Exercise aim :: Calculate how many lines in the following records hold the word "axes", and report that number without comment.

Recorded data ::

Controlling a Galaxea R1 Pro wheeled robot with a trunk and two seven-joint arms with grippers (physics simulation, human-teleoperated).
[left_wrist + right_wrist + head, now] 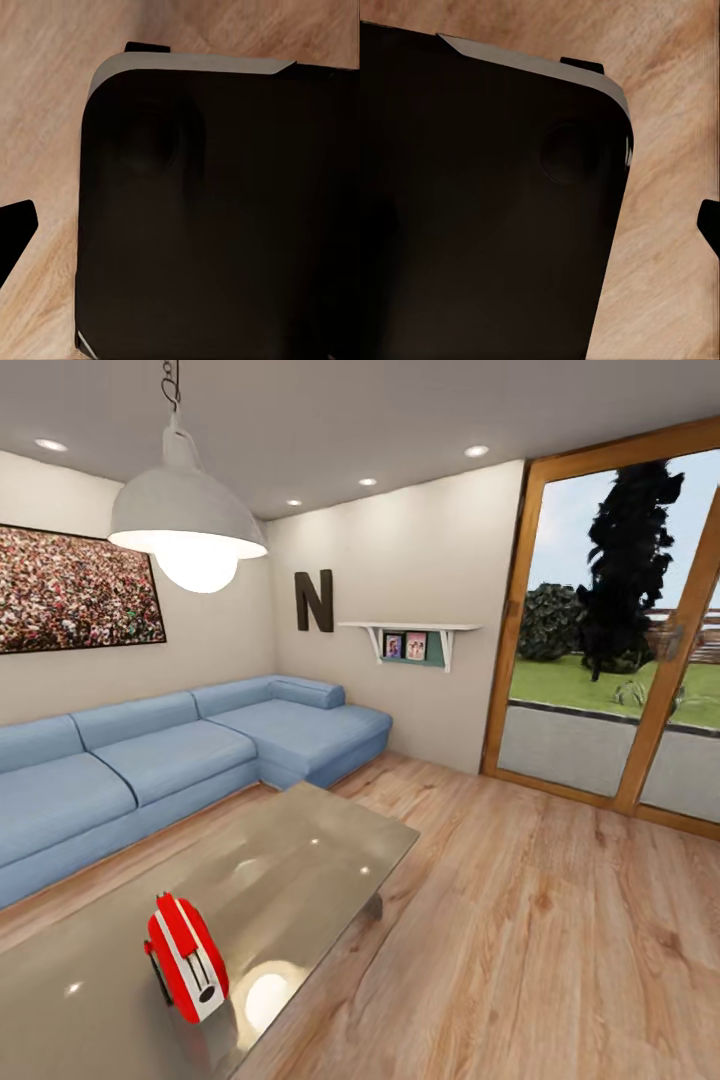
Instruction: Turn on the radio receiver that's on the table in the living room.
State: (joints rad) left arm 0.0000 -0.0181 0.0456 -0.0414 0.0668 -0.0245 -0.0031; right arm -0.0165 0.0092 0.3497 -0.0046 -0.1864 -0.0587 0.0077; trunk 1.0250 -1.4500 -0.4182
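A home living room: a blue corner sofa (pixel 180 750), a framed crowd picture (pixel 75 590), a hanging lamp (pixel 187 520), wood floor (pixel 560 940) and garden doors (pixel 620 630).

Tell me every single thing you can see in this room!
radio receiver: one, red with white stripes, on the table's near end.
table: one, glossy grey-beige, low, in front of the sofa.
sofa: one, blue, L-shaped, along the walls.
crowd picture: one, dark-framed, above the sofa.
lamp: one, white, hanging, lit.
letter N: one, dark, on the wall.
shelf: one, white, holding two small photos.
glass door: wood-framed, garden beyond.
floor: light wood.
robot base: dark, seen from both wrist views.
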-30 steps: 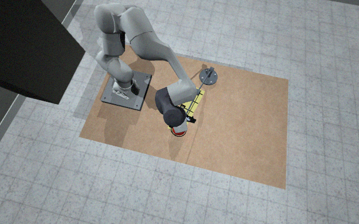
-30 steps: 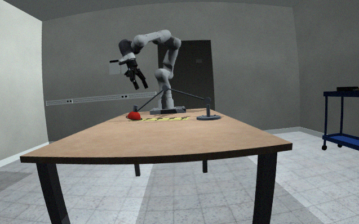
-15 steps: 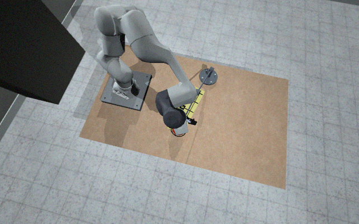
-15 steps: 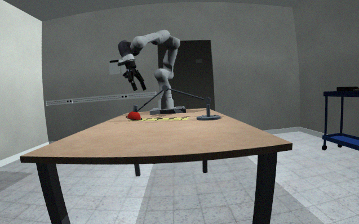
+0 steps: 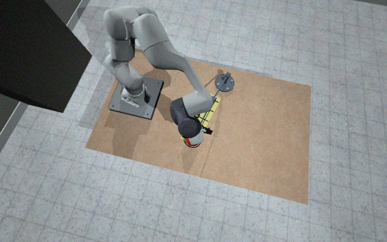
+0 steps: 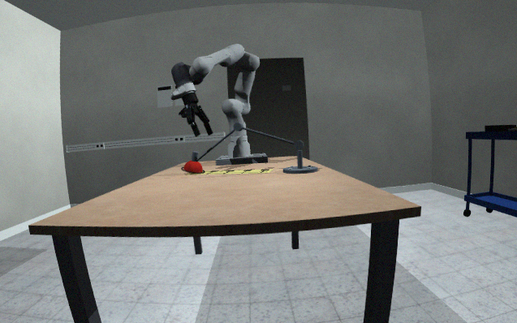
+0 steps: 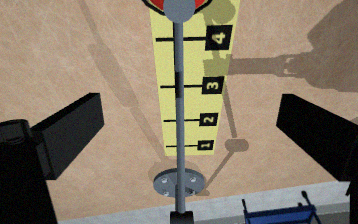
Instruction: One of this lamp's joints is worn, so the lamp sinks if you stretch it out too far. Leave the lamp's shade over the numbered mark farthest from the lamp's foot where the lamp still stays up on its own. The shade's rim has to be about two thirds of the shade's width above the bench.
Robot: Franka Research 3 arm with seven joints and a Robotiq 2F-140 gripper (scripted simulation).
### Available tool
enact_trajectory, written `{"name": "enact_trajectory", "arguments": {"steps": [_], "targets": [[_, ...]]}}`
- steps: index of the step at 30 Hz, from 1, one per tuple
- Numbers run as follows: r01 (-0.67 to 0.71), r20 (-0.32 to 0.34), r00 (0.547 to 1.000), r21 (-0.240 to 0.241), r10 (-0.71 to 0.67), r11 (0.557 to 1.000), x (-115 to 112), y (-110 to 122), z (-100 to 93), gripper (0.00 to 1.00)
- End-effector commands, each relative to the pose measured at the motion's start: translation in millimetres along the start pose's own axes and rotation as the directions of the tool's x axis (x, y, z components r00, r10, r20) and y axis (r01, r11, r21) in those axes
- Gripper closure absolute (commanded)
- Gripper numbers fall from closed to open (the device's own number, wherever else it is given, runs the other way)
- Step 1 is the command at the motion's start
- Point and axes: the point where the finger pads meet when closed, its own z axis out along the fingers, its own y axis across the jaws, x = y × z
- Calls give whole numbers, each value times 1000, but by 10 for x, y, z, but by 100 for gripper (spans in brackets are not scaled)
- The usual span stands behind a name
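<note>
The lamp's red shade [image 5: 189, 142] [image 6: 193, 166] [image 7: 156, 3] sits low at the far end of the yellow numbered strip [image 5: 212, 113] [image 7: 165, 65], beyond mark 4, its rim at or very near the bench. The round grey foot [image 5: 224, 87] [image 6: 300, 170] stands beyond the mark 1 end. The lamp's elbow [image 6: 238, 127] is raised between foot and shade. My gripper [image 6: 204, 134] [image 7: 190, 109] is open and empty, tilted above the shade-side arm rod [image 7: 179, 60], which runs between the fingers in the wrist view. Mark 5 is hidden.
The robot's base plate [image 5: 118, 104] [image 6: 225, 161] stands on the bench beside the lamp. The bench's front edge [image 6: 223, 230] faces the exterior view. A blue cart [image 6: 503, 200] [image 7: 280, 215] stands on the floor away from the bench.
</note>
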Motion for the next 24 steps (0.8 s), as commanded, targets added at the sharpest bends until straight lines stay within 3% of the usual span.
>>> {"name": "enact_trajectory", "arguments": {"steps": [1, 24], "targets": [[5, -5, 1000, 12, -4, 1000, 29, -39, 79, 0], [5, 0, 1000, 1, -5, 1000, -2, -8, 563, 0]]}}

Result :: 2